論理による主張は、相手に反発を許さないところがある。こちらは理路整然と語っているのだから、それに文句があるのなら、オレの言っていることの矛盾や誤謬を具体的に指摘してみろ。それが出来ないのならば、オレ様の言っていることを暫定的に真であるとみなせ、と。これは非常に乱暴なことではないか。よく分からないけど、それはやはり変だと思う…、というような反論は、あいまいで、情緒的なものだとみなされてしまう。それはまた、(アリーナは開かれているのだから)オレ様と同じ土俵に登らない奴は、その時点で落伍者とみなす、というあまりに手前勝手な感覚を生む。
論理はそれ自体として自律した体系であり、それは「この世界の探求」のためには強い力を発揮するだろう。我々は既に、論理による媒介なしでは世界に触れることは出来なくなっている。論理による帰結である科学やテクノロジーの力を誰も無視出来ない以上、論理そのものを否定することは誰にも出来ないだろう。しかしそれが、人を説得したり言いくるめたり、自己を正当化したりというような、対人的、政治的なツールとして使用される時、非常に強い暴力として作用する。そのことを我々は、二十世紀の歴史から嫌というほどみせつけられてきたではないか。
●アップフィールドギャラリー(http://www.upfield-gallery.jp/)に山方伸さんの作品を観に行った。新聞に書いた原稿の締め切りの都合で、作品そのものは事前に見せてもらっていたのだが、展示してある状態ははじめて見た。その展示は、きわめて斬新で画期的というものではないにしろ、作品の内容にあった必然的なもので、ごく普通に納得できるものだった。しかし山方さんは、「この展示についていろいろ突っ込まれちゃって、自分でも浅はかだったかなあと…」と言っていた。でも普通に考えて、それは突っ込む方が間違ってるのだと、その展示を見たぼくは思うのだが。
山方さんともちょっと話したのだが、作家が、作品のあらゆる側面について、言語化して説明する責任がある、みたいな風潮は、どう考えてもおかしいだろうと思う。
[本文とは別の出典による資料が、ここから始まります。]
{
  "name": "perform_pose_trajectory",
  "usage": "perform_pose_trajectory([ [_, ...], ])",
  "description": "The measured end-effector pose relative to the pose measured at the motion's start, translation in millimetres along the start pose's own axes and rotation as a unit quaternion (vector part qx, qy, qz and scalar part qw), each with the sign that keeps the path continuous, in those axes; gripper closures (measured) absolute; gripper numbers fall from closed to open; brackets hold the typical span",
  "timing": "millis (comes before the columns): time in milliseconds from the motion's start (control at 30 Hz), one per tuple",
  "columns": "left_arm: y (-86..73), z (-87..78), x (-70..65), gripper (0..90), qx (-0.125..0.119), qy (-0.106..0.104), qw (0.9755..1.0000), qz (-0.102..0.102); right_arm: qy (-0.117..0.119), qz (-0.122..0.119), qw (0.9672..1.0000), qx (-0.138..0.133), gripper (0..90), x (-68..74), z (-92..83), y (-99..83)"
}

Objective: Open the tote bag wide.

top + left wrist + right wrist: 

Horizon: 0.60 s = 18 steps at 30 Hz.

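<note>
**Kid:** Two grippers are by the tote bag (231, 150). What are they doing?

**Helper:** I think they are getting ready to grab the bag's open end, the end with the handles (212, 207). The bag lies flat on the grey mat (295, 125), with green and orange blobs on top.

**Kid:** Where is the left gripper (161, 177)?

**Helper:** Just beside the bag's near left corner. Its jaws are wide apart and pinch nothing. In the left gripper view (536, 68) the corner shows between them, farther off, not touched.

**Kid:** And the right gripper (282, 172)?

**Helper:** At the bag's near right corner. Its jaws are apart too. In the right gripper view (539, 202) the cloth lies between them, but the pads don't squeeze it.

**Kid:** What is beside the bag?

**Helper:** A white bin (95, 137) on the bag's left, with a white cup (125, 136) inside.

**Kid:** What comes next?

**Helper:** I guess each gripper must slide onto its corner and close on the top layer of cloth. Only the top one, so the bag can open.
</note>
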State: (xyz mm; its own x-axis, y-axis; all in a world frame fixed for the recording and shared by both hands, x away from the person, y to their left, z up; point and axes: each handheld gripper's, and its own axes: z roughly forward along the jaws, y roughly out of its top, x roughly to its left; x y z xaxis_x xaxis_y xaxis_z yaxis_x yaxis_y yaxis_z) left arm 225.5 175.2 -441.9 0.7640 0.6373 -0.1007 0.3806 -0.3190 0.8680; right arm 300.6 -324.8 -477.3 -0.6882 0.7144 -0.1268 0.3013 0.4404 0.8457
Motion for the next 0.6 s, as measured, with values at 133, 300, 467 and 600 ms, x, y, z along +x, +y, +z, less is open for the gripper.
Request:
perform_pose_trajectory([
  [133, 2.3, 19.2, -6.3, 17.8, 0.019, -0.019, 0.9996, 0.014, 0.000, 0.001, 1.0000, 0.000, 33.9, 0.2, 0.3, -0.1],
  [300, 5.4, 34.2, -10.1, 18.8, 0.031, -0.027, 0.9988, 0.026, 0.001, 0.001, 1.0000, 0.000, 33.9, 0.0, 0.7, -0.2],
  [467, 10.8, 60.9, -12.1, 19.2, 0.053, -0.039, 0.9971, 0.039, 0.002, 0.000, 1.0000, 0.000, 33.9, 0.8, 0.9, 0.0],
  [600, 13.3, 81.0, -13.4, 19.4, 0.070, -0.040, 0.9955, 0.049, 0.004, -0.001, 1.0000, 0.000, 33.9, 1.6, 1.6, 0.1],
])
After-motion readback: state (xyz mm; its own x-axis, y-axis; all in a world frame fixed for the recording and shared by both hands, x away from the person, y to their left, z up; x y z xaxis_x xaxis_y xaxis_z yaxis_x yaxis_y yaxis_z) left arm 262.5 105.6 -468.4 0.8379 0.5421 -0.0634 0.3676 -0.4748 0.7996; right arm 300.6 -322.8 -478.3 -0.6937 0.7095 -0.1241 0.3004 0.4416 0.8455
作家は、作品そのものについては責任を負う必要があるが、作品を言語化して説明する責任などない(余談だが、最近、「説明責任」という言葉ほど下らないものはないと思う、この言葉ほど、何かを「つくる」ことから遠い言葉はない)。こういうとすぐに、では、作家は何も言わずに黙って作品だけ提出し、その作品そのものだけによって語るのが潔いのだ、という態度と勘違いされてしまうのだが、それもまた間違っている。作家もまた言語を使う人間なのだから、一生懸命につくった作品について、人に少しでも理解してもらうために、いろいろ説明したりするのは当然のことだ。しかしそれは、作品そのものに比べれば取るに足らない付け足しでしかないけど。
一方で、作家はその作品のあらゆる側面に対し、こういう理由で、ここはこうなっているのだ、と、そのコンセプトを理路整然と説明する責任があるという風潮があり、もう一方で、作家は何も語らず、作品そのものだけで勝負しろという風潮があり、これらは実は同じことの裏表でしかなく、どちらも等しく間違っている。一方で、完璧に説明する責任があると言い、もう一方で、完璧に言えないなら黙っていろと言う。これはどちらも、作品というものの軽視であり、人の言語活動に対する間違った姿勢であるように思う(このような風潮は、現代の生き馬の目を抜くアートマーケットのなかで作品が投機的価値を得るためには、作品-作家がその価値を他者に向けて説明-説得する必要がある、という要請にもとづいていると思う)。
人は常に、決して完璧には言えないことを、それでもなんとか言うために不完全な言葉を口にする。完璧には言えないし、完璧に分かっているわけではないことを、それでも何とか伝えようと必死に言葉を発する人がいて、もう一方に、その不完全な言葉を不完全なものとして受け入れ、そこから相手の言いたいことを何とかして注意深く聞き取ろうとする人がいて、はじめて対話が成り立つ。作品をつくる-観るという関係もまた同様のことであるはずだろう。何かあたらしくてうつくしくてめざましいものが生まれるのは、そのような環境においてであるはずだ。
一方に、完璧な論理で武装して相手を言い負かそうとする者がいて、もう一方に、相手の論理の誤謬をついて形勢の逆転を狙う者がいる、というような抗争関係は、作品というものの有り様とはまったくかけ離れている。
●付け加えれば、作品というものは、物語とも論理とも違う説得力の別のかたちを、それぞれその作品ごとにちがった固有解としてつくりあげるということだと思う。